Task instructions: Return the listing exactly. Keep no pictures.

Data extract:

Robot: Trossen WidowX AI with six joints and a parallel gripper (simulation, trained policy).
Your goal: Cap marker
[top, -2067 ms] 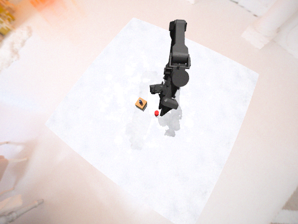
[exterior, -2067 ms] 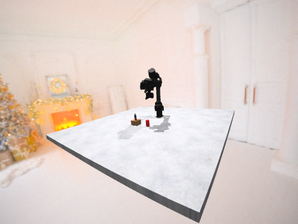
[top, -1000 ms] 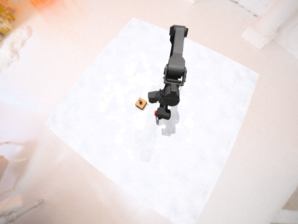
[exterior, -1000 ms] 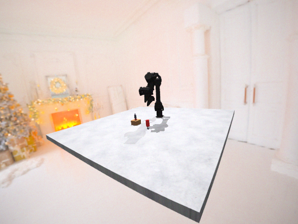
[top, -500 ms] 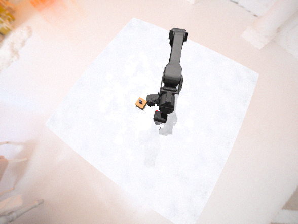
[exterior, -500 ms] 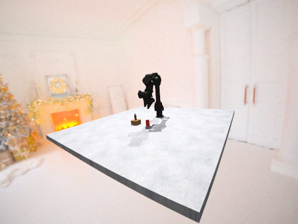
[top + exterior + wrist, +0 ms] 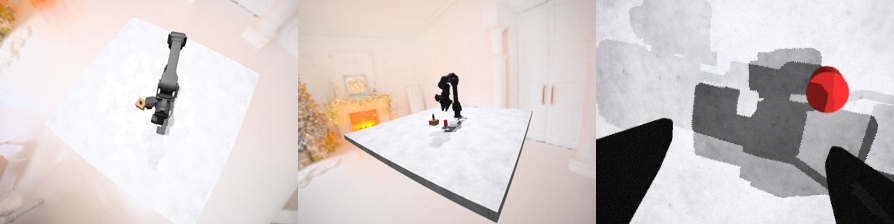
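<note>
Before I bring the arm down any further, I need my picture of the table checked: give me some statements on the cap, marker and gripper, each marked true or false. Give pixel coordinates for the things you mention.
1. The red cap point(image 7: 445, 123) point(image 7: 827, 90) stands on the table point(image 7: 121, 157) point(image 7: 460, 152). True.
2. The gripper point(image 7: 444, 110) point(image 7: 751, 142) is shut on the cap. False: its fingers are apart with nothing between them.
3. The marker point(image 7: 140, 102) point(image 7: 433, 117) stands upright in the holder block point(image 7: 141, 105) point(image 7: 434, 122). True.
4. The cap is already on the marker. False: it stands apart from both marker and block.
5. The holder block is red. False: it is orange-brown.
6. The fingertips are above the table, not touching it. True.
</note>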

Finished task:
Robot: Trossen WidowX AI with six joints and a parallel gripper (simulation, trained policy).
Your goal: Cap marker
[top, -2067 ms] 
[exterior, -2067 ms] 
[top, -1000 ms] 
[exterior, -1000 ms] 
[top, -500 ms] 
[exterior, -500 ms] 
[top + exterior + wrist, +0 ms] 
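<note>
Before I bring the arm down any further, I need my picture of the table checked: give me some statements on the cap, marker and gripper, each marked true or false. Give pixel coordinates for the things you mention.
1. The red cap point(image 7: 445, 123) point(image 7: 827, 90) stands on the table point(image 7: 121, 157) point(image 7: 460, 152). True.
2. The gripper point(image 7: 444, 110) point(image 7: 751, 142) is shut on the cap. False: its fingers are apart with nothing between them.
3. The marker point(image 7: 140, 102) point(image 7: 433, 117) stands upright in the holder block point(image 7: 141, 105) point(image 7: 434, 122). True.
4. The cap is already on the marker. False: it stands apart from both marker and block.
5. The holder block is red. False: it is orange-brown.
6. The fingertips are above the table, not touching it. True.
</note>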

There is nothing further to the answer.